_Problem_
What is the number of lines in the records below holding the string "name"? Reply with it and nothing else.

Stored items:
Content starts
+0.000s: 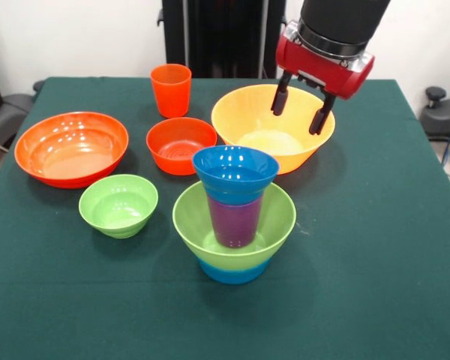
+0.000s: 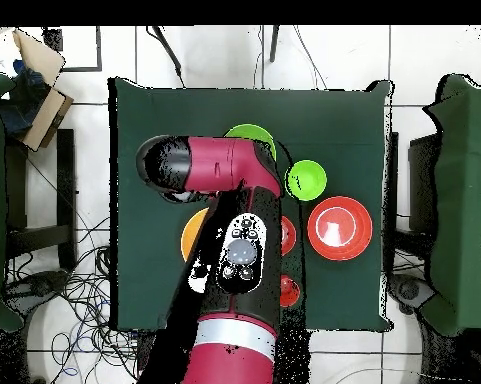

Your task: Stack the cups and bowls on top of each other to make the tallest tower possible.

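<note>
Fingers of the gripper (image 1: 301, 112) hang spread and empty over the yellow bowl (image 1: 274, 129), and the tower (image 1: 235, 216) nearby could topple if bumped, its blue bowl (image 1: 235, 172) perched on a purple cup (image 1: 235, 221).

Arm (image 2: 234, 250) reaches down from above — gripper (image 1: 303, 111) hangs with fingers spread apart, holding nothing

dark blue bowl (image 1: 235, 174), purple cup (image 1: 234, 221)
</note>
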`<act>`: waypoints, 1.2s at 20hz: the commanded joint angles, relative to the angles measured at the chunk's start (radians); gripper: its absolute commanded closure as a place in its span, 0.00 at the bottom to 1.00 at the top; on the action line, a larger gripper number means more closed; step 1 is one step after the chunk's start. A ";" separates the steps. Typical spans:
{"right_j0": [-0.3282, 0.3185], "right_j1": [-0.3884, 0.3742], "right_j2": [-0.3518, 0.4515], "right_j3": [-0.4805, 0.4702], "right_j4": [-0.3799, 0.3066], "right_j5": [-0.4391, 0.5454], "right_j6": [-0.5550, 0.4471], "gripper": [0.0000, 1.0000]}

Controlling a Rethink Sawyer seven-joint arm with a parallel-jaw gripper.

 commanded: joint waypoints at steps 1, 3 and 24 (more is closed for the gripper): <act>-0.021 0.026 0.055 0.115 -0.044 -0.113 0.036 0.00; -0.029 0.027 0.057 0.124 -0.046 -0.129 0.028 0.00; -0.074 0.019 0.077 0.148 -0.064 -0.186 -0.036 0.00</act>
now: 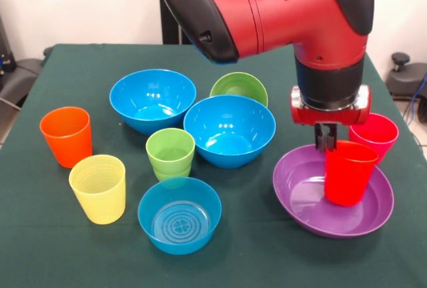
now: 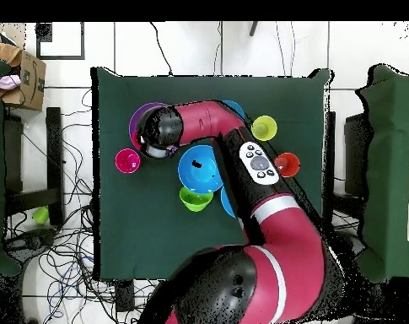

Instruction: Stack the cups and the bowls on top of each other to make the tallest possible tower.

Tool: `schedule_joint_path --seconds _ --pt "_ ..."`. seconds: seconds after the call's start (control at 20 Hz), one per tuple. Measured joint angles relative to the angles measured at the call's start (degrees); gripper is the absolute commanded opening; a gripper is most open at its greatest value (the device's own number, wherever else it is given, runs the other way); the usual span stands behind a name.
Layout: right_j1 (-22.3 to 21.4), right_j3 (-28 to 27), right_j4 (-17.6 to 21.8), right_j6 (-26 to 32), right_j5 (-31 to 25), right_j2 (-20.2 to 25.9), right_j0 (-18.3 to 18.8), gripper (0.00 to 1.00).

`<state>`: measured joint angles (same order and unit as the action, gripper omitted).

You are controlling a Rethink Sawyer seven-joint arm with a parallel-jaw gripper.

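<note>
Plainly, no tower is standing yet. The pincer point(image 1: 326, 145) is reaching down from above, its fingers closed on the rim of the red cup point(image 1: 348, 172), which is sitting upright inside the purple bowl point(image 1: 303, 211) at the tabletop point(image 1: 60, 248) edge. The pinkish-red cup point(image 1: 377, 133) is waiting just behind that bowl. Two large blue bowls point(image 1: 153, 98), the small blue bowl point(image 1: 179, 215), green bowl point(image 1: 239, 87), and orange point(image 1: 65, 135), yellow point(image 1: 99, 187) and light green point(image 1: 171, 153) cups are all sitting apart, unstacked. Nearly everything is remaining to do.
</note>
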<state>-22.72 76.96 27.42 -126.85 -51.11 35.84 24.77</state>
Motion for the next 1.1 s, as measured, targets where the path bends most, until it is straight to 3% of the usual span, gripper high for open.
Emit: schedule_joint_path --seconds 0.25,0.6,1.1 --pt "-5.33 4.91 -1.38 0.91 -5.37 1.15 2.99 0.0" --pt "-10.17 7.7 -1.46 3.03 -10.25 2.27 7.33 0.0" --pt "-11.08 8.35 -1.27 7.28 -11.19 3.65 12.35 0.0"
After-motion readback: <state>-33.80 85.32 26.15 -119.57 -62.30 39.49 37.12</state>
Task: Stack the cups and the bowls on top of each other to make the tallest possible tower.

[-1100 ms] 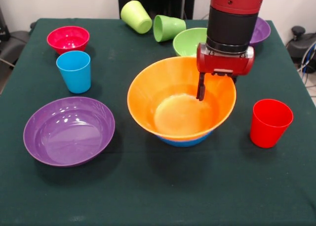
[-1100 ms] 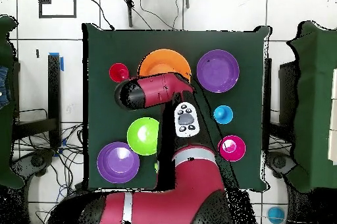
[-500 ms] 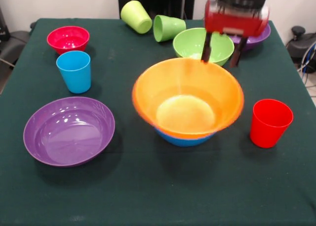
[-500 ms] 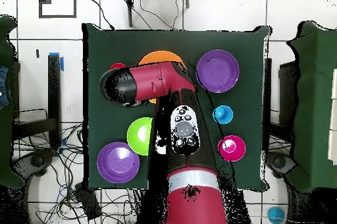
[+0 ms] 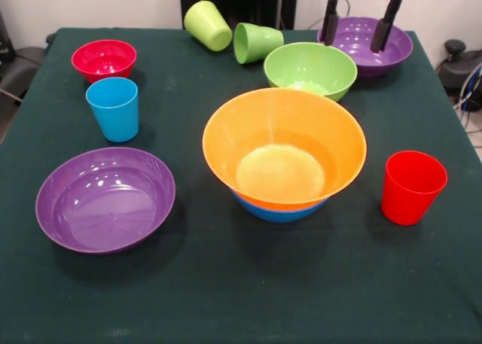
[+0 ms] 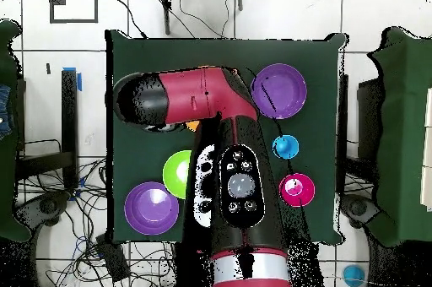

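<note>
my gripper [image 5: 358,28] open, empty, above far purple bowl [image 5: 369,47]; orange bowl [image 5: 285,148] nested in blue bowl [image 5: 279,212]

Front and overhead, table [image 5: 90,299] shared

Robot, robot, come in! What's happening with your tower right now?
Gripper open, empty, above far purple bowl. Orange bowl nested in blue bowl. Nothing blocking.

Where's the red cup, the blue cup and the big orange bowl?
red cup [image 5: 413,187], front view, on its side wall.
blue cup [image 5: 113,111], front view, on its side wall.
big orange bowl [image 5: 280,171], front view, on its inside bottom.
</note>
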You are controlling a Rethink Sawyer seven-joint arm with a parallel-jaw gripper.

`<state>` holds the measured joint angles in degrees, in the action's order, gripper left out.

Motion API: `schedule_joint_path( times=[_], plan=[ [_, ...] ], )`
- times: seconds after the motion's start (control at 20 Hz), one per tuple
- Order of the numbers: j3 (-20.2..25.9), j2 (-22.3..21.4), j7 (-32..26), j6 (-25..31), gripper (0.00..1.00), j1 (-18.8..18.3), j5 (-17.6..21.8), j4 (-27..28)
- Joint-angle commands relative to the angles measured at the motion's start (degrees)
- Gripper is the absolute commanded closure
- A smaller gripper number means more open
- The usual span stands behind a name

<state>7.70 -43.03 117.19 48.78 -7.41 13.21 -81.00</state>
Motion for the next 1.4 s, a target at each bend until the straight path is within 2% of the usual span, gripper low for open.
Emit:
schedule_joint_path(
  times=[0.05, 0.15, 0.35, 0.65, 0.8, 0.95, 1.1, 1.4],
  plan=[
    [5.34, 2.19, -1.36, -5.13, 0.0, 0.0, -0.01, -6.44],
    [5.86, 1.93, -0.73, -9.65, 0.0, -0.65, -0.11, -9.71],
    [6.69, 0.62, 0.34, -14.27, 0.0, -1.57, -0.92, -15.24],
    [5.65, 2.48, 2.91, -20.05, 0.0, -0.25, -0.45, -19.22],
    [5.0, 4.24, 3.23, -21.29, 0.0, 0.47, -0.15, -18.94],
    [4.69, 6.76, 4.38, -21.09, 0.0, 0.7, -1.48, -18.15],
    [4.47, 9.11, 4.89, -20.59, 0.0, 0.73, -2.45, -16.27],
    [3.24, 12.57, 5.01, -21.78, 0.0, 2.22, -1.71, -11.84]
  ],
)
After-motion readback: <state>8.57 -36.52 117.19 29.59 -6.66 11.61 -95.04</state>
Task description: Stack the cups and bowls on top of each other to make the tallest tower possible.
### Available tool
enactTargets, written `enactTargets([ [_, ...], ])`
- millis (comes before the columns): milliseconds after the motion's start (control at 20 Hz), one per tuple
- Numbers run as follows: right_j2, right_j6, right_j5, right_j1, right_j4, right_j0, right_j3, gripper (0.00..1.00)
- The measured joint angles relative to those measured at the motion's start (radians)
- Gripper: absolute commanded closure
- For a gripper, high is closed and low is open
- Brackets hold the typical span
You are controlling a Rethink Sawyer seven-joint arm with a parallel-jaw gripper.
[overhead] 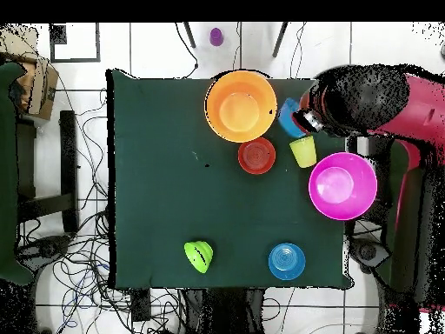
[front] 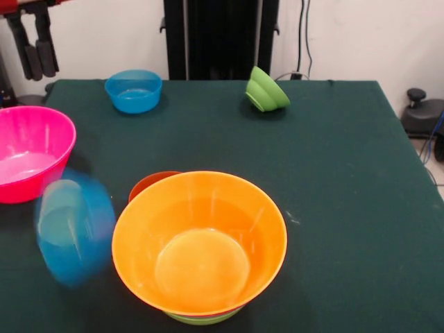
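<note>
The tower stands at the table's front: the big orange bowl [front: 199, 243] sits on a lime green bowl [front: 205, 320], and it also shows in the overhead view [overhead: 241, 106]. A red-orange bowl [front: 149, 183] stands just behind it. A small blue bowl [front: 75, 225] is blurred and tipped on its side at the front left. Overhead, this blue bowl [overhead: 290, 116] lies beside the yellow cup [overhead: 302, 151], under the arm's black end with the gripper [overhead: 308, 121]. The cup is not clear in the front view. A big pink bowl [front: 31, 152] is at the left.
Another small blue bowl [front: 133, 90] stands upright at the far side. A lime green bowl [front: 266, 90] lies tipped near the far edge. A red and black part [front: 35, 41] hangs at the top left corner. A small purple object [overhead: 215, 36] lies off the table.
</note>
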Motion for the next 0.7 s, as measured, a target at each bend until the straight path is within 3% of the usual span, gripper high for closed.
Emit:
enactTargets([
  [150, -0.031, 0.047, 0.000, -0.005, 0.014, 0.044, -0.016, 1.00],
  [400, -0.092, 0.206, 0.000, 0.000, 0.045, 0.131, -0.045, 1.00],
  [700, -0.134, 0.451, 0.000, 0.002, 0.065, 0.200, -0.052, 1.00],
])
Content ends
_Exercise output_
2